筆者のような昭和世代にとって驚きだったのは、「出社するより在宅のほうが仕事がはかどる」との声があがっていることだ。ヤフーの川辺健太郎社長は「むしろ生産性が上がっている」面があると認める。同社ほどの大所帯では会議のためにビル内を移動するのにさえ時間がかかる。GMOインターネットグループも緊急時に4千人の社員が在宅勤務をしたが業績に影響はなく、熊谷正寿代表は「オフィスが必要なのか真剣に考えている」というほどだ。
在宅勤務が常態化すれば、高額な都心の一等地に居を構えるオフィスの見直しが進みそうだ。さらに、在宅勤務が難しいといわれる訪問営業さえも見直しの動きがある。昨秋のある調査では、営業担当者は「働く時間の25%がムダ」と感じているという。
やみくもな訪問営業に代わり、「非訪問型営業」「オンライン商談」が徐々に浸透している。インターネットを通じて資料を請求してきた確度の高い見込み客に対し、電話営業やビデオ会議などを提案すれば互いの時間を節約できる。「マーケティング・オートメーション」の考え方がますます勢いを得そうだ。
一方、社員間のコミュニケーションも在宅勤務の課題だ。出社すれば社員同士の情報交換の機会は多い。一見ムダに見えるようなたまり場での無作為のやり取りが重要と指摘する声がある。

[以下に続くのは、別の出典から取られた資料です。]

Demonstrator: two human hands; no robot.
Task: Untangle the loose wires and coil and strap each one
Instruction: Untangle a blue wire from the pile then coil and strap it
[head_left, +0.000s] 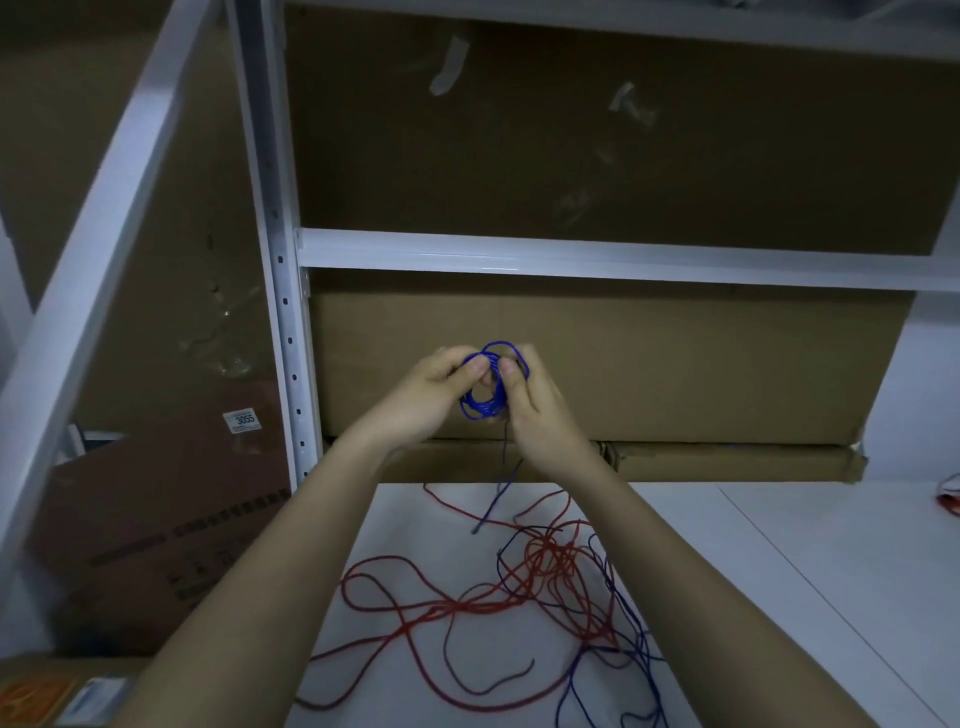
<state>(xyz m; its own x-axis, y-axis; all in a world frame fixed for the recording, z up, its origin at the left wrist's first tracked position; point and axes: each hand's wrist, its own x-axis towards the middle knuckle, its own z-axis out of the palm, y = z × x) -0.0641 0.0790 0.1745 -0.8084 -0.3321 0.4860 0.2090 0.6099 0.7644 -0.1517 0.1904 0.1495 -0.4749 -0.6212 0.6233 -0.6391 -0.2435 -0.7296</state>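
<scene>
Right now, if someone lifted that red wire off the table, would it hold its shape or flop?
Probably flop: the red wire lies in loose, wandering loops on the white table. It looks thin, so likely light. It crosses a loose blue wire, so that might drag along.

Both arms reach forward, raised up. The left hand and right hand meet, fingers curled, thumbs pinching a blue wire coil.

coil between both hands above table | loose wires on table
</scene>
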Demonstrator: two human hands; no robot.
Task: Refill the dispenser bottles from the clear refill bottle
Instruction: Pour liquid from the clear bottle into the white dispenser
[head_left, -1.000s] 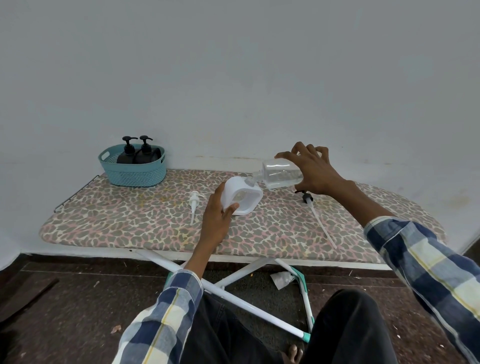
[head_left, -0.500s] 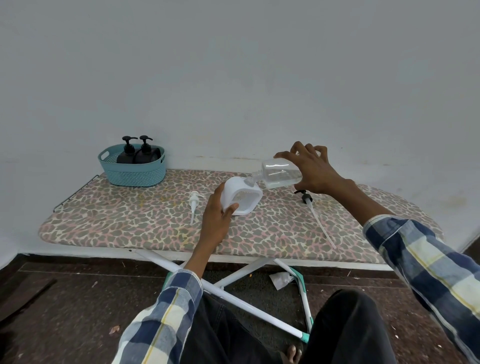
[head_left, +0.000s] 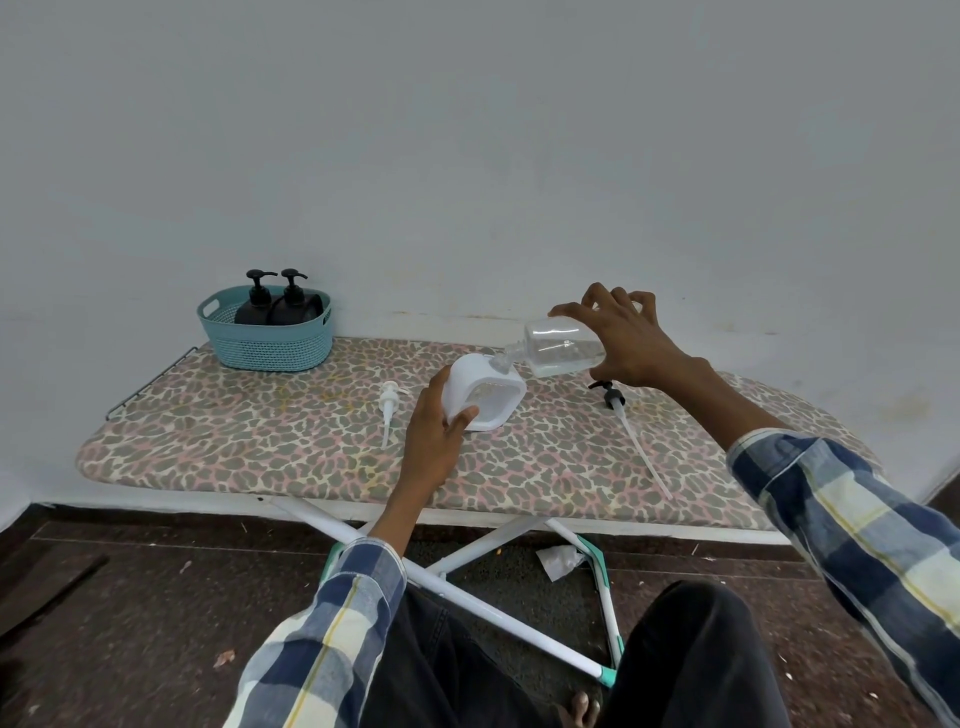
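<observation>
Setting: bare pale wall; leopard-print padded ironing board (head_left: 291, 447) as work surface.

Item: clear plastic refill bottle (head_left: 563, 346), clamped in the right hand (head_left: 631, 340), tipped near level so its neck met the mouth of the white squat plastic dispenser bottle (head_left: 483, 397). Little liquid showed inside.

The left hand (head_left: 436, 436) gripped the dispenser, tilted to receive the pour.

White pump head (head_left: 388, 402) and black pump with long tube (head_left: 615, 402) lay aside, evidently removed for filling.

Teal woven plastic basket (head_left: 260, 345) held two black pump bottles (head_left: 278, 306).
</observation>
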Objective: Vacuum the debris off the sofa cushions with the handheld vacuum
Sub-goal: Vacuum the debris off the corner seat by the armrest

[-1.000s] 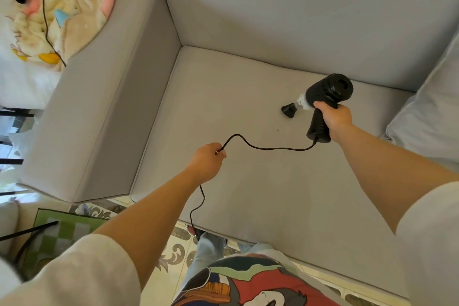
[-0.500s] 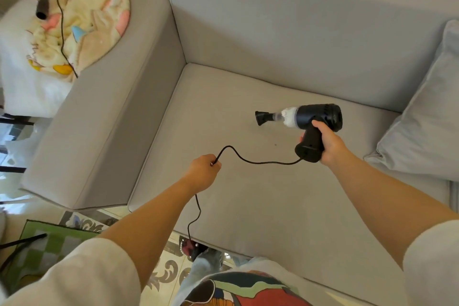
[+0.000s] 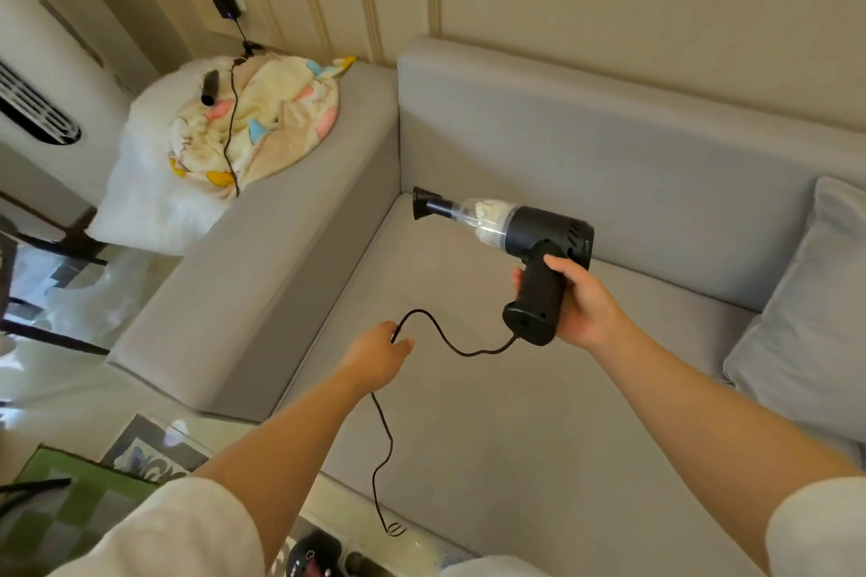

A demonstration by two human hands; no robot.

筆者の同僚はビデオ会議の仕組みを使って知人とバーチャル飲み会を開く。フェイスブック傘下のオキュラスが開発する仮想現実(VR)会議システム「オキュラス・ルーム」は、専用のゴーグルを装着すれば同僚らが身近にいる体験が得られる。立体音響効果で右にいる同僚の声は右側から聞こえる。

NTTデータや、リクルートの一部署であるアドバンスドテクノロジーラボもVR会議システムを開発している。ポイントは利用者がアバター(分身)を使えることだ。ビデオ会議では利用者の顔が大きく映し出されたり自室が見えたりして、抵抗を感じることがある。自分のイメージに近いアバターを仮想空間に置けば、もっと積極的に遠隔会議やチャットに参加できる人がいるだろう。
米紙ウォール・ストリート・ジャーナルが最近、こうした仮想空間やロボットによる業務代行などを紹介する「2030年のオフィス、デジタル化どう進む?」との記事を掲載した。新型コロナの大流行をきっかけに「10年後」は急速に身近になってきた印象だ。もはや未来ではない。
在宅勤務では運動不足が気になる。以前にコラムで紹介したように、米国ではフィットネス器具を通じて遠くのインストラクターから指導を受けられるサービスが人気だ。福利厚生の一環で、こうした器具を在宅勤務社員に買い与える会社も出てきそうだ。